Increased oxidative stress accompanies Hashimoto’s thyroiditis
Euthyroid patients with Hashimoto’s thyroiditis have increased oxidants and decreased antioxidants compared with those without the disease, study findings show.
According to researchers, there may be a significant involvement of advanced glycation end products in Hashimoto’s thyroiditis.
Rosaria M. Ruggeri, MD, PhD, of the department of clinical and experimental medicine in the division of endocrinology, AOU Policlinico G. Martino di Messina in Italy, and colleagues evaluated 71 patients with newly diagnosed Hashimoto’s thyroiditis (mean age, 38 years; 63 women) and 63 age- and sex-matched healthy controls for changes in oxidative balance through specific serum tests.
Compared with controls, serum-derived reactive oxygen metabolites were increased (P = .0002) and biological antioxidant potential was decreased (P < .0001) in patients with Hashimoto’s thyroiditis. An inverse relationship was found between derived reactive oxygen metabolites and biological antioxidant potential (P = .027), indicating an imbalance between endogenous production of free radicals and antioxidant defense systems in patients with Hashimoto’s thyroiditis.

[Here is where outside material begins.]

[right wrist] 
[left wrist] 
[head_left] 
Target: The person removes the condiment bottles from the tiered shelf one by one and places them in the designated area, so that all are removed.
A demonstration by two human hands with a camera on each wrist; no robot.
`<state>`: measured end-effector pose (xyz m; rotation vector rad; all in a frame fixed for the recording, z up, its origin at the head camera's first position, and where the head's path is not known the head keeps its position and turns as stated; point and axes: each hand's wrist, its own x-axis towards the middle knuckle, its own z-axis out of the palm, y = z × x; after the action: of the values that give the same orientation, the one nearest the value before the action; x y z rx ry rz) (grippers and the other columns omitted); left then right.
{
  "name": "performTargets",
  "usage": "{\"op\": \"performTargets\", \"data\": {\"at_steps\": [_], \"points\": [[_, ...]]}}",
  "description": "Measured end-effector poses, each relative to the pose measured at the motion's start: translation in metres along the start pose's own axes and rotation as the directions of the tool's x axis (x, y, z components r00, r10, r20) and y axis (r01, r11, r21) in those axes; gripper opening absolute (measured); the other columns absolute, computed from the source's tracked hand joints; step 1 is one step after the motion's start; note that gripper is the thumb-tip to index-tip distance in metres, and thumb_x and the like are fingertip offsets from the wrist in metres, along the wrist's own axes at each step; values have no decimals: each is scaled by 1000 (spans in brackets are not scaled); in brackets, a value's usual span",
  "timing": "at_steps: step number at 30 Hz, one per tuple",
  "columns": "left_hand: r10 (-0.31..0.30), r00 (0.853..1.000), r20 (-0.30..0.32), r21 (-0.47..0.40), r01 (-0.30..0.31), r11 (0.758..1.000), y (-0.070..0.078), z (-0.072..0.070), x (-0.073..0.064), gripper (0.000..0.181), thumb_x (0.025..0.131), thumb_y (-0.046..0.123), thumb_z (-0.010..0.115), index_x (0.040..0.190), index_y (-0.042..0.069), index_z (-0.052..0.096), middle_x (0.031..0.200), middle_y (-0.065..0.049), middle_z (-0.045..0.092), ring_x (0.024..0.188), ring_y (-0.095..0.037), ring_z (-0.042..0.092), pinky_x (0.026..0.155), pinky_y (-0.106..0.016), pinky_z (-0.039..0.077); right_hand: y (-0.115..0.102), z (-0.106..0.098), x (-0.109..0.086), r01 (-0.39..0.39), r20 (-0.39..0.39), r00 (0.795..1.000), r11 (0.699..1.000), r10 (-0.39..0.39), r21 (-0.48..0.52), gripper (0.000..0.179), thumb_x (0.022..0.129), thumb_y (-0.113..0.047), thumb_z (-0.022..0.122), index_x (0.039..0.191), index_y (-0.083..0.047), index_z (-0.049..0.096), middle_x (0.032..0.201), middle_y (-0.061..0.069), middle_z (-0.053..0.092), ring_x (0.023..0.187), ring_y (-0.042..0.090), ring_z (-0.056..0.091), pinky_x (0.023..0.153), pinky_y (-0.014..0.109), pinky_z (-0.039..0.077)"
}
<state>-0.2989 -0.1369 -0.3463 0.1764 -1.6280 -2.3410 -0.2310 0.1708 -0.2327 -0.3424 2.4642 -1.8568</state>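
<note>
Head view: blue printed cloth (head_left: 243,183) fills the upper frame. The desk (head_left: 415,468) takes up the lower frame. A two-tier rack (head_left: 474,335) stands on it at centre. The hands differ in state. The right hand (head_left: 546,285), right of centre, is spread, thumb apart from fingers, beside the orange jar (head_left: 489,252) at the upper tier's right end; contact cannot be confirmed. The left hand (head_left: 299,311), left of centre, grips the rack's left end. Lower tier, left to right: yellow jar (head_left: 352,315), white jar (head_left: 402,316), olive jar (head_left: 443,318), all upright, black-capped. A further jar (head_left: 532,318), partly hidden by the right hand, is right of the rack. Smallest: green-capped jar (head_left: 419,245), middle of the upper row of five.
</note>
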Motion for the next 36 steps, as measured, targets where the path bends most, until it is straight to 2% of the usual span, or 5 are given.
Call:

Compared with controls, serum advanced glycation end products (P = .02) were higher in patients with Hashimoto’s thyroiditis and inversely related with biological antioxidant potential levels (P = .037). Both groups had similar levels of advanced oxidation protein products, and these were not related with other oxidative stress markers (P < .05).
Serum antithyroid peroxidase antibodies were the main predictors for derived reactive oxygen metabolites (P = .006), biological antioxidant potential (P < .001) and advanced glycation end products (P = .014) regardless of thyrotropin or free thyroxine levels in univariate and multivariate analyses.
“Oxidants are increased and antioxidants decreased in euthyroid [Hashimoto’s thyroiditis],” the researchers wrote. “As a result, the oxidative/antioxidative balance is shifted toward the oxidative side. Moreover, this study reports for the first time on increased serum levels of [advanced glycation end products] in [Hashimoto’s thyroiditis], thus contributing to a better definition of the redox homoeostasis dysregulation in this autoimmune disorder. [Advanced glycation end product] levels could be used as new reliable biomarkers of oxidative stress in [Hashimoto’s thyroiditis]. Finally, the present data suggest that antioxidant supplementation may be helpful in providing protection from [Hashimoto’s thyroiditis].” – by Amber Cox
Disclosure: The researchers report no relevant financial disclosures.